## YOUR TASK
Extract, verbatim, all lines starting at the one containing "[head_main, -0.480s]" and ending with the final line of the listing, and no others.

########

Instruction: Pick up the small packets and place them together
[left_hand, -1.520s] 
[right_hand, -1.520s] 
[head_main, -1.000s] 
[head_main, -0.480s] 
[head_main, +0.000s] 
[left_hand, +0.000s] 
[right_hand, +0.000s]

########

## RESPONSE TO THE TASK
[head_main, -0.480s] 
[head_main, +0.000s] 
[left_hand, +0.000s] 
[right_hand, +0.000s]

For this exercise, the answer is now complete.